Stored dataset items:
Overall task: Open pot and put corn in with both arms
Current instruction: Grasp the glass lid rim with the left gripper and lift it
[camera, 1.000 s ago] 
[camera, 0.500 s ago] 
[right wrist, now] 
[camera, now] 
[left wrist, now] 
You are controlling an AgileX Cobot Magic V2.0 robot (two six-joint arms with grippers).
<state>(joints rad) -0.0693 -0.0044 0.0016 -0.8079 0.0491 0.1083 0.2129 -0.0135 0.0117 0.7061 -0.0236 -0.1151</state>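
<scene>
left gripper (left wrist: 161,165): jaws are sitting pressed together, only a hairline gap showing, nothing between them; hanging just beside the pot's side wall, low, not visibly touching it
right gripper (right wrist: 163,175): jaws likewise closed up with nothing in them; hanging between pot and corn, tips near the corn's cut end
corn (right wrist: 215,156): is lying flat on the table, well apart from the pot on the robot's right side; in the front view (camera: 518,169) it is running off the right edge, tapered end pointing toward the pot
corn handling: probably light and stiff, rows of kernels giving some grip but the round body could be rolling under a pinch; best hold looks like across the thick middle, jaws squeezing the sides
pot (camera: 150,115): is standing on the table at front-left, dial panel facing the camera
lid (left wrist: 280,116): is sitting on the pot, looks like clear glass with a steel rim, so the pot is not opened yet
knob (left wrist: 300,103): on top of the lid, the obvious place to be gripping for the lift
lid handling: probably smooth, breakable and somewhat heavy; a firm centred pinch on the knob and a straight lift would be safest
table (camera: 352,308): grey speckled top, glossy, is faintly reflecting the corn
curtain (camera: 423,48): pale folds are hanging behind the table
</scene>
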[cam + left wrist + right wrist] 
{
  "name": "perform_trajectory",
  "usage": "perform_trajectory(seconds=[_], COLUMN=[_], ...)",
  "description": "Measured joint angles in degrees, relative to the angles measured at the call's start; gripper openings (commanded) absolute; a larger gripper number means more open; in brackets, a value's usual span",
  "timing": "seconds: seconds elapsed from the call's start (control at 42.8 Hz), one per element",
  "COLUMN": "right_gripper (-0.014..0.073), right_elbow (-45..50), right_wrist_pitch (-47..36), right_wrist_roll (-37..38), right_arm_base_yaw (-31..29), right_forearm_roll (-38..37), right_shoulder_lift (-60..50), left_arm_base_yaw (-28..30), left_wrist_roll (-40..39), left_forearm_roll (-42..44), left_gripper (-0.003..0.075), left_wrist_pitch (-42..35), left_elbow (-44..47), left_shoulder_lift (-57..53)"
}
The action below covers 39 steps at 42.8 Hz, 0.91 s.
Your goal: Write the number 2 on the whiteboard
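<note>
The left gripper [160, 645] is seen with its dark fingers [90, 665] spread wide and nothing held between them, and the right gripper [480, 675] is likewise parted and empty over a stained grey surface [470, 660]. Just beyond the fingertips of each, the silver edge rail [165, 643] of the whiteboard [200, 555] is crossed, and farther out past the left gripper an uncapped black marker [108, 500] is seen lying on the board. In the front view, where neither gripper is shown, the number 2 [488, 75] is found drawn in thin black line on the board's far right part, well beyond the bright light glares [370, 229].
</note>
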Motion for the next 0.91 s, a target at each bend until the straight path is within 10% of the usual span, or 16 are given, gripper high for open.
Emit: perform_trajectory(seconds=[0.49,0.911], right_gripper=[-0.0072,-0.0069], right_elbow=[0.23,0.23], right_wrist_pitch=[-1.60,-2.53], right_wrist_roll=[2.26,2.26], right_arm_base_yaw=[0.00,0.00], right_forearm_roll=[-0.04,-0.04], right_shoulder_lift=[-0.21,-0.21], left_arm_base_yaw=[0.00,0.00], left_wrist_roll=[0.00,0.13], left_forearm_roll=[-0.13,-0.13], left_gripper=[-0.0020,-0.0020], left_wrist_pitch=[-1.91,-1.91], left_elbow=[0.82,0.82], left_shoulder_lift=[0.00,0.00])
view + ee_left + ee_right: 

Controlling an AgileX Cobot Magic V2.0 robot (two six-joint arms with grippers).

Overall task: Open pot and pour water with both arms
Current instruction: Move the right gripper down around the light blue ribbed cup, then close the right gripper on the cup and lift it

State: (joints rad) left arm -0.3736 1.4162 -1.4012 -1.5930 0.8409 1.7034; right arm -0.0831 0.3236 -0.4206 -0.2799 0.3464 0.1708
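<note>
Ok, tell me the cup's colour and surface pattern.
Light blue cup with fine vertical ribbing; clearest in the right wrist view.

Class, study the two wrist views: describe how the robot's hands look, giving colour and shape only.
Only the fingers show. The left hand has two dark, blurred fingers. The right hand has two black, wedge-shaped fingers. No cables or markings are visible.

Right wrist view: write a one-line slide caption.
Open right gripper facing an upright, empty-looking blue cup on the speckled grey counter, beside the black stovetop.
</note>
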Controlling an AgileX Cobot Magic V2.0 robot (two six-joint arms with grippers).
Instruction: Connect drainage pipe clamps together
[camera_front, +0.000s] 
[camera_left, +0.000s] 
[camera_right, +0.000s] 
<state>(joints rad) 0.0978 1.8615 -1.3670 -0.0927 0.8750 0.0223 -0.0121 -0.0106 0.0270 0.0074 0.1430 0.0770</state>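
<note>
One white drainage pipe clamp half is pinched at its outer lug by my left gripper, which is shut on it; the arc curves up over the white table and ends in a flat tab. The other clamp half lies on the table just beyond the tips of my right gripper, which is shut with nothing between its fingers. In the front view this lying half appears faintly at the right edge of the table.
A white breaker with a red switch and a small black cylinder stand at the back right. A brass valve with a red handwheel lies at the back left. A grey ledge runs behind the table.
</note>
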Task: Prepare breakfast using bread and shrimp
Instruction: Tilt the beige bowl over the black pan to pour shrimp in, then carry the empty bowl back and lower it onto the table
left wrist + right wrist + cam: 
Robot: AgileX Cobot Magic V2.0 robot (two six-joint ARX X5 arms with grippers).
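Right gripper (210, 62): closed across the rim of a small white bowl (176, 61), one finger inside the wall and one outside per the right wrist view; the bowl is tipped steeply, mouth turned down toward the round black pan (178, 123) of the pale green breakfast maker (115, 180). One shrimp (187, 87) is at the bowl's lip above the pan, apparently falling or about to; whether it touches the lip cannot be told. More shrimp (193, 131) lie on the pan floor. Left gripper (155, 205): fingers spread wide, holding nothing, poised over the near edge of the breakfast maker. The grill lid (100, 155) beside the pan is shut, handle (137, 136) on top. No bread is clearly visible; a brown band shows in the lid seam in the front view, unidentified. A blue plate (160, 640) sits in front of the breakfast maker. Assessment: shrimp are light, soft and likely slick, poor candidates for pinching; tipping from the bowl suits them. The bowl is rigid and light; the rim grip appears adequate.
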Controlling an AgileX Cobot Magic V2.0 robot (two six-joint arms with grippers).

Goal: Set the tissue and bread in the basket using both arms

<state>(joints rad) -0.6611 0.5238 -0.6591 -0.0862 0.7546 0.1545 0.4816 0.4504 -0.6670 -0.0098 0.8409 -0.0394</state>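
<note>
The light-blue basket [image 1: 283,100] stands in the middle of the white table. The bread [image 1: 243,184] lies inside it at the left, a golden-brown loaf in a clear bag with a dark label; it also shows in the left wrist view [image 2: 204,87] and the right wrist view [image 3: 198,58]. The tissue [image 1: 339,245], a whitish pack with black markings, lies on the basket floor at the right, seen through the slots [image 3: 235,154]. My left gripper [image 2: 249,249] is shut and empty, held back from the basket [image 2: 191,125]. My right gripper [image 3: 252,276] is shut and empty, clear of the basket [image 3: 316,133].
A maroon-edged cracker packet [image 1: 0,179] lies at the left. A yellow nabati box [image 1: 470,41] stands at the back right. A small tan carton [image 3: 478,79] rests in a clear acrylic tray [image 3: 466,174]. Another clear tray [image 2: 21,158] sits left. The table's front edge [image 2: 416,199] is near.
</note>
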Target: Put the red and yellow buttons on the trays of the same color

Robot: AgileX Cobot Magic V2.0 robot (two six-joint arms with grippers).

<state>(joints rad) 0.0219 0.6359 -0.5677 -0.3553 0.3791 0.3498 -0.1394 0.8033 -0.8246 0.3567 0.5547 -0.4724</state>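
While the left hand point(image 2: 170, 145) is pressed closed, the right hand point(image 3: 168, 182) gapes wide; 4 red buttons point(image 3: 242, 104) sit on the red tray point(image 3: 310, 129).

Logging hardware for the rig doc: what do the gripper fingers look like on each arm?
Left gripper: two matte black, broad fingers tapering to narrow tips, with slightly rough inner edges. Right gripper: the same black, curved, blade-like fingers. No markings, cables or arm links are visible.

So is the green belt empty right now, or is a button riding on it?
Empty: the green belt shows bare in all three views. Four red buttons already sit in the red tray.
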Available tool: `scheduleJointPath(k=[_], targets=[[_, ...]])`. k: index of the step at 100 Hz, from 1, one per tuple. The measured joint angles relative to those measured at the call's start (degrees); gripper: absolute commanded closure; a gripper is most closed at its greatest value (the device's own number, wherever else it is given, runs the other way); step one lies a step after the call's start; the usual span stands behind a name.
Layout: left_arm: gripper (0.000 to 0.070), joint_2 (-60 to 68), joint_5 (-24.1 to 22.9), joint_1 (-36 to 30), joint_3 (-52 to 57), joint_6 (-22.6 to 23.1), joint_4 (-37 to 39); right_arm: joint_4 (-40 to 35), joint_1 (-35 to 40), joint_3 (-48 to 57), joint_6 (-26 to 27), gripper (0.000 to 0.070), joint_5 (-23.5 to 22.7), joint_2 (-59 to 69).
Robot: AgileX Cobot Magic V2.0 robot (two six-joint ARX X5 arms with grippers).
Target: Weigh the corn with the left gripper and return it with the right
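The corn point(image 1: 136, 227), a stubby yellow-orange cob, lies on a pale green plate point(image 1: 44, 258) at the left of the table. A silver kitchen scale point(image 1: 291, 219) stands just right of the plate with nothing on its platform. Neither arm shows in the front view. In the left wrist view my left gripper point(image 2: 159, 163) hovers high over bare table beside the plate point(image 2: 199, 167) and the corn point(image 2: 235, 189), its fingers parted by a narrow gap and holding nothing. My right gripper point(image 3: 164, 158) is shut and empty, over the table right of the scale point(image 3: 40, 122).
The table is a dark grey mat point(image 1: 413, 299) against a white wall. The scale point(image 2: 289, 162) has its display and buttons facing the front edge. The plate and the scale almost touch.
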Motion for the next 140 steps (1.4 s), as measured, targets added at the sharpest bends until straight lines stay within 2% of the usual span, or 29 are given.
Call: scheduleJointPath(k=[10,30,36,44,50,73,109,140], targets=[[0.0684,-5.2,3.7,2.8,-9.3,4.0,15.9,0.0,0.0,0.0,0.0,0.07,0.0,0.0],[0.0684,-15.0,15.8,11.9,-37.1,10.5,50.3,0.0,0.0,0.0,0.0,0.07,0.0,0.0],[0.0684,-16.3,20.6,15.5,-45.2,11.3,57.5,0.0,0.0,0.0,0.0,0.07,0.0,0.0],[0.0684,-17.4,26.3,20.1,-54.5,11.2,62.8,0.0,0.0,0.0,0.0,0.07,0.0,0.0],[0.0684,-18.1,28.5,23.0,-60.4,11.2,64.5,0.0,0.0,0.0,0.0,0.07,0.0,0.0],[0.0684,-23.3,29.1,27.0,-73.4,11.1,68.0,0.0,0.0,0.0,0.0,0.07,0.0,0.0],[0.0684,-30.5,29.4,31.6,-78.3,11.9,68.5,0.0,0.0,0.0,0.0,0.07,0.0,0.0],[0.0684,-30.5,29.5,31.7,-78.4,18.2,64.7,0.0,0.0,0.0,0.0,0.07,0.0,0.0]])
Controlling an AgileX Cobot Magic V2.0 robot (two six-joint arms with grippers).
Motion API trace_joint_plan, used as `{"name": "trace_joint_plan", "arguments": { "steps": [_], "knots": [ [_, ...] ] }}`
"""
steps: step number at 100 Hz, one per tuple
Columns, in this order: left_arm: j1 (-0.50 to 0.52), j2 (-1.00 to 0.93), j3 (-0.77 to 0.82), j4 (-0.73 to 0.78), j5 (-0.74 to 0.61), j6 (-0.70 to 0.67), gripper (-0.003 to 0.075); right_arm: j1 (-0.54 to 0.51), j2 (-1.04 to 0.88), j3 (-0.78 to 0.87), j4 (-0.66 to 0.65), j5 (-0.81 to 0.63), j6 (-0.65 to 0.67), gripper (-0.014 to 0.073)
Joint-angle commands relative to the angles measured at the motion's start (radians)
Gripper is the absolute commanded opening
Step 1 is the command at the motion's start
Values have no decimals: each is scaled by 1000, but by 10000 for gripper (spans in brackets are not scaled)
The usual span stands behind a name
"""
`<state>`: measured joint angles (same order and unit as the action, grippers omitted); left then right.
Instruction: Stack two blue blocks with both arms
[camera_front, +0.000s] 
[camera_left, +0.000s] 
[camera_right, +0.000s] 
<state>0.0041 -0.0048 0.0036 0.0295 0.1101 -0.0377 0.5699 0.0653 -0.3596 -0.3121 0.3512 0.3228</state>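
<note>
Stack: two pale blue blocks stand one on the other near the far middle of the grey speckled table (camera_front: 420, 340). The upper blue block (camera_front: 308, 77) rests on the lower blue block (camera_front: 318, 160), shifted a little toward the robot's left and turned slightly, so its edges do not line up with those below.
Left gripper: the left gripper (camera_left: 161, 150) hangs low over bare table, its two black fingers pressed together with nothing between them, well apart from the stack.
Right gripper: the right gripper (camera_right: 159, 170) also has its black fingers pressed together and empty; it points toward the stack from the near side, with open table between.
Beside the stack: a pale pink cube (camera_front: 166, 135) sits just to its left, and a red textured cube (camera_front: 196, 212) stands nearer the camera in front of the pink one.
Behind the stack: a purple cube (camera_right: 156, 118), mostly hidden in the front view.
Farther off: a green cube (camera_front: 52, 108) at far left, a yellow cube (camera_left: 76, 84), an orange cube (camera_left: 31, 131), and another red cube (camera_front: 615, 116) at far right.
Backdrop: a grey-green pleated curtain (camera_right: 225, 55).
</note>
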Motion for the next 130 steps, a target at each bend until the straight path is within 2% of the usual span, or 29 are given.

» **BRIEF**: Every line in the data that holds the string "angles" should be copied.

» **ANSWER FOR THIS EXERCISE**:
  "description": "Measured joint angles in degrees, relative to the angles measured at the call's start; gripper openings (commanded) absolute; a larger gripper number means more open; in brackets, a value's usual span",
Available tool: `scheduleJointPath(k=[_], targets=[[_, ...]])`. k: index of the step at 100 Hz, from 1, one per tuple. The measured joint angles relative to those measured at the call's start (degrees); gripper: absolute commanded closure; a gripper is most closed at its greatest value (the device's own number, wherever else it is given, runs the other way); step one lies a step after the call's start; the usual span stands behind a name.
Joint-angle commands relative to the angles measured at the motion's start (radians)
`<state>`: measured joint angles (same order and unit as the action, grippers omitted); left then right.

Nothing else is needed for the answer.